Equally seriously, the coupling of righteousness with law and the centrality of justice, as enacted through the legal system, closes off any real consideration of mercy. It is possible for good to be done, or at least justice to be served, within the police departments of the show (and of the cop genre more generally); but mercy is never a consideration. This is perhaps the most serious hit for believers, who are called by God to something more than justice: “And what does the Lord require of you, but do justice, to love mercy, and to walk humbly with your God?” Indeed, in Micah, mercy and humility follow after justice, suggesting they are, if not more important, at least crucial context. True justice only coexists alongside mercy, and alongside a humility that places our own efforts at mercy and justice alike into context, recognizing their inherent limitations.
In the end, these flaws do not altogether damn Lucifer.
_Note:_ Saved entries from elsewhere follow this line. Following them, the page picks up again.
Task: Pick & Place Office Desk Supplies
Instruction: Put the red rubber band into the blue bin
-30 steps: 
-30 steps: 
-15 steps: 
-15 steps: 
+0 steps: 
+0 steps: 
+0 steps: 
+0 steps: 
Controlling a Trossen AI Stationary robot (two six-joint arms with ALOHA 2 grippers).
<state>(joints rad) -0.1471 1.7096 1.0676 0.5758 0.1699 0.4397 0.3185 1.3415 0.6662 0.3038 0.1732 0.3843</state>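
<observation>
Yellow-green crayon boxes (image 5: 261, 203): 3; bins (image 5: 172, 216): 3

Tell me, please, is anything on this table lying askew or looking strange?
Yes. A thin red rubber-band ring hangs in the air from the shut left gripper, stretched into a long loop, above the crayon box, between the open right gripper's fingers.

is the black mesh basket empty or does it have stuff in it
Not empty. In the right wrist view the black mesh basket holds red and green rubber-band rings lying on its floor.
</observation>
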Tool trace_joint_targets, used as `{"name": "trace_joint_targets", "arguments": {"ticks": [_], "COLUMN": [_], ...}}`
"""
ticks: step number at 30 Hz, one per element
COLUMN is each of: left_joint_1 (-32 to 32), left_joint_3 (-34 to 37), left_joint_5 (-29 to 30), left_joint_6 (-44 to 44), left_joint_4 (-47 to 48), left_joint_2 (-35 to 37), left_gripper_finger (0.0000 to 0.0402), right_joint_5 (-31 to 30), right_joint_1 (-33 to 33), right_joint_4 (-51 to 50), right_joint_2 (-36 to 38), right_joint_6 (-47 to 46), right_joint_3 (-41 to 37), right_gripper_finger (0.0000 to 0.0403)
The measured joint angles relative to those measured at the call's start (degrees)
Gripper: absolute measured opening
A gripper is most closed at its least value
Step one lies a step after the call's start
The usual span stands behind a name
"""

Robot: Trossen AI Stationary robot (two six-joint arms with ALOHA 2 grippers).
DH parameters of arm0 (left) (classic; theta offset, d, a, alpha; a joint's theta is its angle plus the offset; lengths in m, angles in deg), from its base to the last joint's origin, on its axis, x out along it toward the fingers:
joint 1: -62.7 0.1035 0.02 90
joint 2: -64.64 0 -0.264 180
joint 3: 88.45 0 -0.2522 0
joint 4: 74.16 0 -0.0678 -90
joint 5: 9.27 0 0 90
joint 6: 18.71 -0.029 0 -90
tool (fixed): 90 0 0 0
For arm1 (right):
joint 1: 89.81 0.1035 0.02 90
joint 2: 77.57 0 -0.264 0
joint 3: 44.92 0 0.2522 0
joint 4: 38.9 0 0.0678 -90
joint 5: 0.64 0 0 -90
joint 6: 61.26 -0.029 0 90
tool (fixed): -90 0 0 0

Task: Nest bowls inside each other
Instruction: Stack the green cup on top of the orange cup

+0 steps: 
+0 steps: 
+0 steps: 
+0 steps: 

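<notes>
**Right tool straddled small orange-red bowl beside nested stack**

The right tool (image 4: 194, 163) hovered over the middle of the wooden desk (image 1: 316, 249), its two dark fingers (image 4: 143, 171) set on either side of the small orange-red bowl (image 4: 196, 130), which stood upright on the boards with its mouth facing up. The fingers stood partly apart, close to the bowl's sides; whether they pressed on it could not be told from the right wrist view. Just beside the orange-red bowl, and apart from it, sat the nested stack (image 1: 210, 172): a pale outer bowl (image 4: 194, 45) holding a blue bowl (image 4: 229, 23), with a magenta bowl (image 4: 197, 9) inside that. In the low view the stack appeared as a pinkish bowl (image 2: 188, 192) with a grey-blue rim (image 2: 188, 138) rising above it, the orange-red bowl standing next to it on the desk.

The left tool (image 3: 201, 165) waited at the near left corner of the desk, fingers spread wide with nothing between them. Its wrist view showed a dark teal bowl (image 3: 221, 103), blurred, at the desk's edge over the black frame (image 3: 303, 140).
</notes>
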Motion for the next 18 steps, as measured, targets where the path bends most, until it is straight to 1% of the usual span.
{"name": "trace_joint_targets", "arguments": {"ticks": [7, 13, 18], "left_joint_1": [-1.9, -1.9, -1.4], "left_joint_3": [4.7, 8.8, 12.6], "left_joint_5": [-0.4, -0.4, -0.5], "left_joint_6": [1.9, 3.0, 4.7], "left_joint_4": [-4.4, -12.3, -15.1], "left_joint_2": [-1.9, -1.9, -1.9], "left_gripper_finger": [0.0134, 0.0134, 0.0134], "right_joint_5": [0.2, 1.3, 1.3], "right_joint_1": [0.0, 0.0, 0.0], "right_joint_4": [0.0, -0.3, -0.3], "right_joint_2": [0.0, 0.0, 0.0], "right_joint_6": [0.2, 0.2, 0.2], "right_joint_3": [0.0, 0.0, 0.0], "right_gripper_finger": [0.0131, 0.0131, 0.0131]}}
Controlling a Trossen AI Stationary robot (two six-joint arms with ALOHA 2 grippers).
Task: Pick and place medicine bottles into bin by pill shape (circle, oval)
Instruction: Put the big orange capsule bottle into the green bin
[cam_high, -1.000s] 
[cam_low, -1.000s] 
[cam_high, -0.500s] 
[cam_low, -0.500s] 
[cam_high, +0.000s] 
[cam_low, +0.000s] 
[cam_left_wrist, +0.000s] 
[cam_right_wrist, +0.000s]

The show remains light (at least by the standards of police procedurals) and entertaining. There are provocative moments too, particularly when Lucifer himself wrestles with his own identity: who he is and how he can live in the world in such a way as to make both it and himself better. That these moments are among the best in the show is ironic, then, as the moral system of Lucifer makes it difficult for viewers to ask similar questions of themselves. Conflating the legal system and the cops who enforce it with righteousness, Lucifer glosses over ongoing public exigences that we face, among them a growing attention to the problem of police brutality. The show misses a chance to ask instead harder, more fruitful questions about what mercy could look like in the context of the varied public challenges our society faces. Opposing punishment with justice, Lucifer bedevils viewers into seeing the way to do good in the world as linked to a legal code, rather than to the more complicated and powerful way of mercy: identifying ourselves with law-breakers, recognizing the harms embedded in our own laws, and seeking to craft new paths of grace and love.